Brief:
I'd like every line from the material below that has "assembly" in it.

Material to process:
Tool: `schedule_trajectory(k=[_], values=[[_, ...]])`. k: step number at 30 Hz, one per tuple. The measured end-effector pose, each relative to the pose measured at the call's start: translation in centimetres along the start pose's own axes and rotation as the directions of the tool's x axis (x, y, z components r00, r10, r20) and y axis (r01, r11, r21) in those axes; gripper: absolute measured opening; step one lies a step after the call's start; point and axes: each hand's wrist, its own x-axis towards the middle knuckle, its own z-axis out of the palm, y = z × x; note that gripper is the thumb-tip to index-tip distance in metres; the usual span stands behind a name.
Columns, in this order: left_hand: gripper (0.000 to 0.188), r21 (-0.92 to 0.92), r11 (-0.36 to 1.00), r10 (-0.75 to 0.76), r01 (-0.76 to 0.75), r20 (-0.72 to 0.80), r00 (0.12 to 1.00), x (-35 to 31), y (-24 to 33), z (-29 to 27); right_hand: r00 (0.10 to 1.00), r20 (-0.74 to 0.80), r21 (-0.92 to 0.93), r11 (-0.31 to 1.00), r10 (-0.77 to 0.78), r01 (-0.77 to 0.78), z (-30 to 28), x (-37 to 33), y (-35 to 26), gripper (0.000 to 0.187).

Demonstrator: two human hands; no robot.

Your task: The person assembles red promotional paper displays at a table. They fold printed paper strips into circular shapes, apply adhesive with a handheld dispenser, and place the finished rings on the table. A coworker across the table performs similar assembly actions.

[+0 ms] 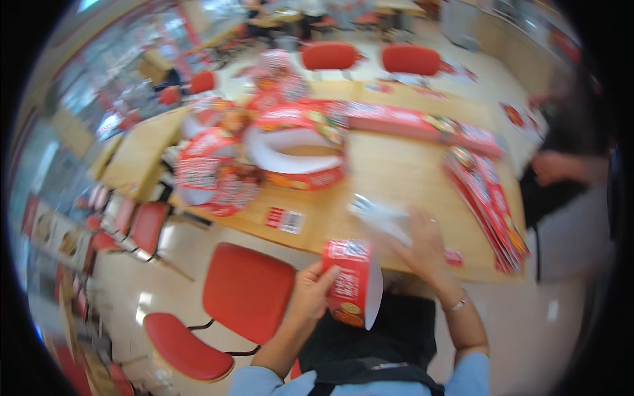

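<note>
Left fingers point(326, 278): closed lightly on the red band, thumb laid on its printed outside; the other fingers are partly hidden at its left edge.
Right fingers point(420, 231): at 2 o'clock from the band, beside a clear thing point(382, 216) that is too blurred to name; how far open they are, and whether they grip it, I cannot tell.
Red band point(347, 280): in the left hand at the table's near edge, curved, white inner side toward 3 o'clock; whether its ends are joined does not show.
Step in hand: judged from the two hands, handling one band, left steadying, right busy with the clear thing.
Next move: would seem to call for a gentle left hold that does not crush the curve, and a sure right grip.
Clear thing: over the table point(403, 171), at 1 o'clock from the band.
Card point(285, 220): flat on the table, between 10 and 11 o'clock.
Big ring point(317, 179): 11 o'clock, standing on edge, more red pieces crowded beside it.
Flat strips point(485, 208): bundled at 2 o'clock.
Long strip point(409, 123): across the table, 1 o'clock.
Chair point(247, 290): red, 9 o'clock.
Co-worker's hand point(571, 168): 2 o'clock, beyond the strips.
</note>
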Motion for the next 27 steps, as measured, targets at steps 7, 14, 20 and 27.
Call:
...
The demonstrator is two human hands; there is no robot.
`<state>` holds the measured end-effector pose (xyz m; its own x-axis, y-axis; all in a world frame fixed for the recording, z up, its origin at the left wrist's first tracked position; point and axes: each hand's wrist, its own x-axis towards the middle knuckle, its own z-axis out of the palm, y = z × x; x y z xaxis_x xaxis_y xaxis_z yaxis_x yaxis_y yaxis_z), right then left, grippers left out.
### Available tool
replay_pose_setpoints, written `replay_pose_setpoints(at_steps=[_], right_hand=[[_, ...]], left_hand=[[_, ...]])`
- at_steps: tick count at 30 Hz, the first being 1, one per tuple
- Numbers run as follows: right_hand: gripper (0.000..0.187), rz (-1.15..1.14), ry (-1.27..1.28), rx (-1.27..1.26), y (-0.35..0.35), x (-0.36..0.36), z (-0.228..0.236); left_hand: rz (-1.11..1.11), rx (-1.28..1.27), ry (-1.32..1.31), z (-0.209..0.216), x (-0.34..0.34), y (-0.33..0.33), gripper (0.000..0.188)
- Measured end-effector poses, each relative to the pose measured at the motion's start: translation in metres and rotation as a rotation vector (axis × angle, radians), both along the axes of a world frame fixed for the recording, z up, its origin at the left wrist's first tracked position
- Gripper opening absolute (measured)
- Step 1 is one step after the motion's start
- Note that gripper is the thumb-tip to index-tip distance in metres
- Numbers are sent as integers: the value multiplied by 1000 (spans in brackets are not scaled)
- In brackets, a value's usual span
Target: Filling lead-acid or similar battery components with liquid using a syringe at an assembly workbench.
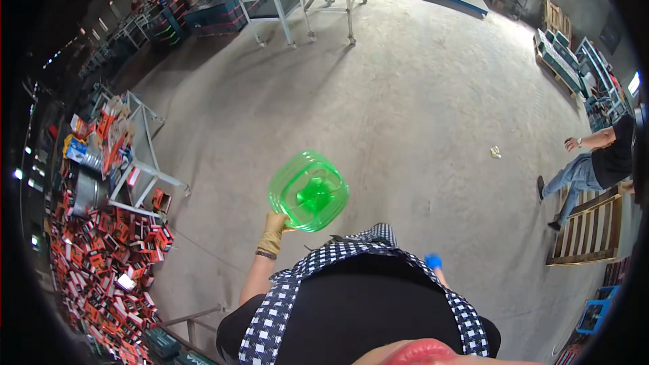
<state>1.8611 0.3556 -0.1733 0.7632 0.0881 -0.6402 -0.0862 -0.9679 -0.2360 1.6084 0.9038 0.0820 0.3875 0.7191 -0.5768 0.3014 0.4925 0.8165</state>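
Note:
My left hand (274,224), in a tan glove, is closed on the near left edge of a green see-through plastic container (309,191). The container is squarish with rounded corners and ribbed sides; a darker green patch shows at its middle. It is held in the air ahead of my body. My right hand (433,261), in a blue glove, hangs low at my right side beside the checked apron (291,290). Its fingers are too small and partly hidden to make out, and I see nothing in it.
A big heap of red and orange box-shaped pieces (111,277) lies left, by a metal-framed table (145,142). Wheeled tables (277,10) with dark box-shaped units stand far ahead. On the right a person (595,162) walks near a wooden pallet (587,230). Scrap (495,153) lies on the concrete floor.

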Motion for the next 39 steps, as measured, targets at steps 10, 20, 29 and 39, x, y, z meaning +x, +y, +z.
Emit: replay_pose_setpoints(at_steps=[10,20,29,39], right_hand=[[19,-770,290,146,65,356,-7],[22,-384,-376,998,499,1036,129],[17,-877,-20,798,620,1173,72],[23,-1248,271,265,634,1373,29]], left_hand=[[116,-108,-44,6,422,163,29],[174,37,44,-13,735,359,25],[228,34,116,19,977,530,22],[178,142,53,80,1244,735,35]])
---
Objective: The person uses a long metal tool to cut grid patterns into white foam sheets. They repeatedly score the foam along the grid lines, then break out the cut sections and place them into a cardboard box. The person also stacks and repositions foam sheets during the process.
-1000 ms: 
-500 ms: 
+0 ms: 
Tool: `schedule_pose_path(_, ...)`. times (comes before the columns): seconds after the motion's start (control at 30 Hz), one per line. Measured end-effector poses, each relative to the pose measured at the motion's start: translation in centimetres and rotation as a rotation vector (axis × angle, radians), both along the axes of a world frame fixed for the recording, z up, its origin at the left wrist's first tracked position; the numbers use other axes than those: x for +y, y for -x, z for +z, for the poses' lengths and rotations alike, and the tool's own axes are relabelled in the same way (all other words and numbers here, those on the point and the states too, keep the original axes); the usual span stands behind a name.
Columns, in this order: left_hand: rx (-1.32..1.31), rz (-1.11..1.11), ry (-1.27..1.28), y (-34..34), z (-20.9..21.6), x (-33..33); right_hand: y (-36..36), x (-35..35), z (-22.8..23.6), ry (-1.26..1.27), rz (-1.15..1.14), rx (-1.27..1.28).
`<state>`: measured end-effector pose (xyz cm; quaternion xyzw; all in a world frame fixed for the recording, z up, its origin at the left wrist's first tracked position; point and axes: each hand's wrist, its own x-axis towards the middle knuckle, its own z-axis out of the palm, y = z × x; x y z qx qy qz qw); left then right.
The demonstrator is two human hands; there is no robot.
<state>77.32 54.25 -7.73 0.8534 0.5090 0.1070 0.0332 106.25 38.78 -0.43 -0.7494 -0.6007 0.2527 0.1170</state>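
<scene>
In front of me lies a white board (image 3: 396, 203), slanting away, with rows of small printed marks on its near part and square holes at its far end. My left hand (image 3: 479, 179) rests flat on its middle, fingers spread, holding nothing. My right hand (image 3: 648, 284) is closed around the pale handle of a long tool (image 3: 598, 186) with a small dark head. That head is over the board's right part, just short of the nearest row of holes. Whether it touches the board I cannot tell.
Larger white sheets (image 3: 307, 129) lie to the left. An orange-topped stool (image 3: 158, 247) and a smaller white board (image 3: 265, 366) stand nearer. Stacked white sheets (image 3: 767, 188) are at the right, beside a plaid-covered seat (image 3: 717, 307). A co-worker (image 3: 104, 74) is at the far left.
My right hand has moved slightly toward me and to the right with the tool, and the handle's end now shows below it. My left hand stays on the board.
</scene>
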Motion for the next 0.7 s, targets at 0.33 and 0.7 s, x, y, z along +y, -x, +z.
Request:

Result below:
Your task: The person assembles red promotional paper displays at a table. They fold printed paper strips into circular shapes, apply adhesive with a handheld dispenser, and place the finished rings on the table. A coworker across the table performs similar assembly actions.
Target: Filling lead-acid or similar battery components with liquid using a syringe at an assembly workbench.

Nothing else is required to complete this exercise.